WHAT TO WORK ON | Could you restate every line of the data word for word?

RECORDED INFORMATION |
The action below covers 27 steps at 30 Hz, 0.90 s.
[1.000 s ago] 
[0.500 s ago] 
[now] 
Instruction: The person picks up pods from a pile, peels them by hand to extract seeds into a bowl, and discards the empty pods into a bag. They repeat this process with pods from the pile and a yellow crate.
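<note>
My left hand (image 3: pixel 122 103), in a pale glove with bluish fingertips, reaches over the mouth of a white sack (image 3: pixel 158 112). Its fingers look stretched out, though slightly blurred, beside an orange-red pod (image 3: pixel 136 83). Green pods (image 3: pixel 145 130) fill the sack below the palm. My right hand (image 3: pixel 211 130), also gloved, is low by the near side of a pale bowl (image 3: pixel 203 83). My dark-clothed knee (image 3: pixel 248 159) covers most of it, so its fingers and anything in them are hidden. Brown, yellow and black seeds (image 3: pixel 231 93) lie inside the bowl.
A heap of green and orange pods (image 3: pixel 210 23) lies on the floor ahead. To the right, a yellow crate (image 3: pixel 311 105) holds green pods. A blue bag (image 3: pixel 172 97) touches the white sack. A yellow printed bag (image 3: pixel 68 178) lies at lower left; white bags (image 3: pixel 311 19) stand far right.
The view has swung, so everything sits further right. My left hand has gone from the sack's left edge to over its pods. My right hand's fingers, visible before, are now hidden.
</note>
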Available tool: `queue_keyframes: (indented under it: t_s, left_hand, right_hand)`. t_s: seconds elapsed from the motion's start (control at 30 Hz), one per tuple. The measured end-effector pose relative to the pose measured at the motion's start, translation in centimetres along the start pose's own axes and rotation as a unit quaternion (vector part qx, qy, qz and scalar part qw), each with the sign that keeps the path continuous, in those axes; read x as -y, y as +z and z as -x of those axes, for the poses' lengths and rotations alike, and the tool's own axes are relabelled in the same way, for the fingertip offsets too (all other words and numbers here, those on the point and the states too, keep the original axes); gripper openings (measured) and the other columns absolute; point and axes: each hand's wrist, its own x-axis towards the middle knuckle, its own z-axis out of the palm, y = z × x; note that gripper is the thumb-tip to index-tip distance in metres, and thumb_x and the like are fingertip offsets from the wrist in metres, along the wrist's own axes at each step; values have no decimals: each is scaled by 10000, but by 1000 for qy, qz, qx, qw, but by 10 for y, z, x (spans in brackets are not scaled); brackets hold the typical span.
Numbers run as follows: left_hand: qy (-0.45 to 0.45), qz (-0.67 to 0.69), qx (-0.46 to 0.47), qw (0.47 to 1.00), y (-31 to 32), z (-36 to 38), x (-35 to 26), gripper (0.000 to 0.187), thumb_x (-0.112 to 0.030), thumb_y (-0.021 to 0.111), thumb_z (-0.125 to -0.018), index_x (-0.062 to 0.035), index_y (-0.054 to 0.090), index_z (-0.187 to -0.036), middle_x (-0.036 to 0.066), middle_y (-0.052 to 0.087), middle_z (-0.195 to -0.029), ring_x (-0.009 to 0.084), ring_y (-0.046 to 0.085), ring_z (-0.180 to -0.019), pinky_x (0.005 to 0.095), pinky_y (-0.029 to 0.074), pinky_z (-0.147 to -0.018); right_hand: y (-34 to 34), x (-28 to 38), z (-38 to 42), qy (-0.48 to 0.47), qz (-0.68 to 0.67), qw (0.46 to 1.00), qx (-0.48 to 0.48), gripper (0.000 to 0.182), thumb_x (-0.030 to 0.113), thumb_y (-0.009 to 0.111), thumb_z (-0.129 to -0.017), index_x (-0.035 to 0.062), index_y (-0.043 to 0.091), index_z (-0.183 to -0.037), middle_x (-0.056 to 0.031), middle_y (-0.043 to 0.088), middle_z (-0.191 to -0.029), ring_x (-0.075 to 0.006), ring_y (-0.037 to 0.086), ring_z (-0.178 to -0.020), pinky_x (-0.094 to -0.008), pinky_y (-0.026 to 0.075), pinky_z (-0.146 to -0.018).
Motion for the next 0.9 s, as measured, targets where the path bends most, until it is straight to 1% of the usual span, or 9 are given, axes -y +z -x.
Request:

WRITTEN RESPONSE |
The action below covers 27 steps at 30 Hz, 0.90 s.
[1.000 s ago] 
[0.500 s ago] 
[now] 
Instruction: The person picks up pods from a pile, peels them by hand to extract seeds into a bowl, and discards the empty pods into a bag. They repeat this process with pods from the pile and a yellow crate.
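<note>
My left hand (image 3: pixel 122 103), in a pale glove with bluish fingertips, reaches over the mouth of a white sack (image 3: pixel 158 112). Its fingers look stretched out, though slightly blurred, beside an orange-red pod (image 3: pixel 136 83). Green pods (image 3: pixel 145 130) fill the sack below the palm. My right hand (image 3: pixel 211 130), also gloved, is low by the near side of a pale bowl (image 3: pixel 203 83). My dark-clothed knee (image 3: pixel 248 159) covers most of it, so its fingers and anything in them are hidden. Brown, yellow and black seeds (image 3: pixel 231 93) lie inside the bowl.
A heap of green and orange pods (image 3: pixel 210 23) lies on the floor ahead. To the right, a yellow crate (image 3: pixel 311 105) holds green pods. A blue bag (image 3: pixel 172 97) touches the white sack. A yellow printed bag (image 3: pixel 68 178) lies at lower left; white bags (image 3: pixel 311 19) stand far right.
The view has swung, so everything sits further right. My left hand has gone from the sack's left edge to over its pods. My right hand's fingers, visible before, are now hidden.
</note>
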Available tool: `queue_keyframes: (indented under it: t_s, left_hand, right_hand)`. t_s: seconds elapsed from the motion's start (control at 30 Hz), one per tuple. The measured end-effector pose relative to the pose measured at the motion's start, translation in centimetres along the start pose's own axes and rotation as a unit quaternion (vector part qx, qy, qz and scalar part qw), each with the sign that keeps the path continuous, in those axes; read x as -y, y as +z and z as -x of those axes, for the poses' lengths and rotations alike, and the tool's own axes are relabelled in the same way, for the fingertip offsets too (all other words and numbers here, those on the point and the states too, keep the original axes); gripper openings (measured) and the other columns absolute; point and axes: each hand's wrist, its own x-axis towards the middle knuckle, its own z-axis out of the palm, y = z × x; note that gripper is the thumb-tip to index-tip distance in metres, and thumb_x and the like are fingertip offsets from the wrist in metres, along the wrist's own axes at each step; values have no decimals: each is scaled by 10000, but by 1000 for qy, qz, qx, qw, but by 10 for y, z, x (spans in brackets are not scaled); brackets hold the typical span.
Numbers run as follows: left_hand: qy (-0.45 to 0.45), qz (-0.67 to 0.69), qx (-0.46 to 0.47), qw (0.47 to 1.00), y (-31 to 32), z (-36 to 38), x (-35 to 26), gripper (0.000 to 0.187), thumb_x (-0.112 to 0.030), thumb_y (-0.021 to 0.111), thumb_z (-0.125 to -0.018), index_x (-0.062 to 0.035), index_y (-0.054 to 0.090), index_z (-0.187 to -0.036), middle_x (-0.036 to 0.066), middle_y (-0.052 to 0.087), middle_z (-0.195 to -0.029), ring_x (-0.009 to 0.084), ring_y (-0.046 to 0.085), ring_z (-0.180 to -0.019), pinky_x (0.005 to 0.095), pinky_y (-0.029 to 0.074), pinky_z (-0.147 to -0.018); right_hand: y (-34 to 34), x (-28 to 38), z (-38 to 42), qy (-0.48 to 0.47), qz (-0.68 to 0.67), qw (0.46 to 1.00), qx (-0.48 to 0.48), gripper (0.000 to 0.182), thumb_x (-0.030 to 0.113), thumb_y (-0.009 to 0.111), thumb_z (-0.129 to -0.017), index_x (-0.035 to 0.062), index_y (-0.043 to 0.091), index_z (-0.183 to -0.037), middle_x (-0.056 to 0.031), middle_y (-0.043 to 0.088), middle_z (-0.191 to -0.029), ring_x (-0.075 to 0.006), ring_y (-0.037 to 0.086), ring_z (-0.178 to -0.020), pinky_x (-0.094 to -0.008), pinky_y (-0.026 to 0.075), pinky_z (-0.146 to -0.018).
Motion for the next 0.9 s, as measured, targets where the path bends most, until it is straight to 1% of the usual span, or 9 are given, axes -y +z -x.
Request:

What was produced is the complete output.